Lookbehind assertions

From: Using Regular Expressions

Video: Lookbehind assertions

In this movie, we're going to be learning about lookbehind assertions, and the metacharacters that we'll use for those are question mark, less than sign, equals for a positive lookbehind assertion, and question mark, less than, exclamation point for a negative lookbehind assertion. A lookbehind assertion is an assertion of what ought to be behind. It's very similar to what we had with lookahead assertions. If the lookbehind expression fails, then the match will fail. Any valid regular expression can be used inside there, and just like the lookahead assertions, they are going to be zero-width; they don't include the group in the match.

Lookbehind assertions

In this movie, we're going to be learning about lookbehind assertions, and the metacharacters that we'll use for those are question mark, less than sign, equals for a positive lookbehind assertion, and question mark, less than, exclamation point for a negative lookbehind assertion. A lookbehind assertion is an assertion of what ought to be behind. It's very similar to what we had with lookahead assertions. If the lookbehind expression fails, then the match will fail. Any valid regular expression can be used inside there, and just like the lookahead assertions, they are going to be zero-width; they don't include the group in the match.

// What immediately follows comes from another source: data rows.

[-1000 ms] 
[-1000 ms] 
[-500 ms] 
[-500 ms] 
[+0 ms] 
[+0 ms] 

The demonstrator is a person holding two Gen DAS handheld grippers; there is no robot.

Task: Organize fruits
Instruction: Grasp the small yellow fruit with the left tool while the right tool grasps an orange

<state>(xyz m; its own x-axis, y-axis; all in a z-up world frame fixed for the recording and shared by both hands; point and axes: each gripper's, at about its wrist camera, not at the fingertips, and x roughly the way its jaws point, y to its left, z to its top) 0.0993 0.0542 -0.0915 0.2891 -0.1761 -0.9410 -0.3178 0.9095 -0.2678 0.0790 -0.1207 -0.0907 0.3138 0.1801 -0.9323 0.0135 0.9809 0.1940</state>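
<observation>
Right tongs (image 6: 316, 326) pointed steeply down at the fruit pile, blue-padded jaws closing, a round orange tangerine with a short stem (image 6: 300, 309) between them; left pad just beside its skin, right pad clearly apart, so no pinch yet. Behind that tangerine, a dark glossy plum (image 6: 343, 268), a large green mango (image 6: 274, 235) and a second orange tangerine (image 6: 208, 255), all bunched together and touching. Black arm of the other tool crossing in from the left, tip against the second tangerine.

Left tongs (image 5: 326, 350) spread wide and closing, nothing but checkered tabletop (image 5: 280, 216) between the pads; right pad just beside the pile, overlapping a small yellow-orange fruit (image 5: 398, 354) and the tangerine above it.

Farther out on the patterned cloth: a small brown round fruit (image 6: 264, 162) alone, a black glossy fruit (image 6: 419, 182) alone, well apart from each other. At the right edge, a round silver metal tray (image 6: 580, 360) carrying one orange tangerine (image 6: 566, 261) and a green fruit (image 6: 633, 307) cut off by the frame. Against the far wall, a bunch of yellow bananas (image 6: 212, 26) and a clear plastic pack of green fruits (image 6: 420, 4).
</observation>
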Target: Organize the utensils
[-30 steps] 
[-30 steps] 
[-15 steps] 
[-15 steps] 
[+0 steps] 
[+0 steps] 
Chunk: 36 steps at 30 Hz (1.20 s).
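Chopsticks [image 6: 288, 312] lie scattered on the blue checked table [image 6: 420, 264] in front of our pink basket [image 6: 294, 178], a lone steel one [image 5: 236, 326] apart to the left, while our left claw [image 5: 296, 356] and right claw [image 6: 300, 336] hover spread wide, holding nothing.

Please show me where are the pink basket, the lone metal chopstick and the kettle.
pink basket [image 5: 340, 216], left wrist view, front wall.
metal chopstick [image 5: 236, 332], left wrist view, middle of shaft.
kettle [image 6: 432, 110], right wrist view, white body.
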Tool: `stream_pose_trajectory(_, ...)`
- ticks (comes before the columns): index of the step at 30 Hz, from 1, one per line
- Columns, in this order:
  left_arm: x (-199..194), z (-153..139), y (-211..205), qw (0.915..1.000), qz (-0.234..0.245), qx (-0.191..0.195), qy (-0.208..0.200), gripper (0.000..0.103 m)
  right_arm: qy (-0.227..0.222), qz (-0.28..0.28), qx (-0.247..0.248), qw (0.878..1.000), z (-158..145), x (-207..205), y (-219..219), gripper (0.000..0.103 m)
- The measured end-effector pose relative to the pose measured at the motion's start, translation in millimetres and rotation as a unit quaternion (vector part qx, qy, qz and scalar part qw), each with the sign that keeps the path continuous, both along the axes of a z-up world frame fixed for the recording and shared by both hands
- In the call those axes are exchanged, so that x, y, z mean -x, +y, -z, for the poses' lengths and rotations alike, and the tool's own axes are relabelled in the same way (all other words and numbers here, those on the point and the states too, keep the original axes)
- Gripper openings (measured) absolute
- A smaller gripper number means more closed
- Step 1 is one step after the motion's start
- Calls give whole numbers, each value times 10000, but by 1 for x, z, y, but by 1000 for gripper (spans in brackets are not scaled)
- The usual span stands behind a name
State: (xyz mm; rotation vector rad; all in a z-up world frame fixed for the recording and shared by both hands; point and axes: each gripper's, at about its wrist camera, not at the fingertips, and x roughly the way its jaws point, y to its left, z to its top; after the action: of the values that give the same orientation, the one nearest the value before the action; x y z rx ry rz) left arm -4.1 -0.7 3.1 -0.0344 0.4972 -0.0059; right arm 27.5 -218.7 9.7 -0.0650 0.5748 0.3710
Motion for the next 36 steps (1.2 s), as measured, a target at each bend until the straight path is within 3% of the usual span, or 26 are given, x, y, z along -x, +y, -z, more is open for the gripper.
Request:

It's just an assertion about what ought to be true. The syntax is also very similar. You have, inside a group's expression, the very first characters will be question mark, less than, and the equal sign, followed by your regular expression. Or, question mark, less than, exclamation point, followed by your regular expression. Don't let the fact that we now have three symbols throw you. They are the same as the lookahead assertions, but with a less than sign tossed in the middle. You should think of it as an arrow that's pointing backwards. So the question mark indicates a change to the group's meaning, the arrow or less than sign tells us to look backwards, and then the equal sign says that it's a positive assertion, or the exclamation point for a negative assertion.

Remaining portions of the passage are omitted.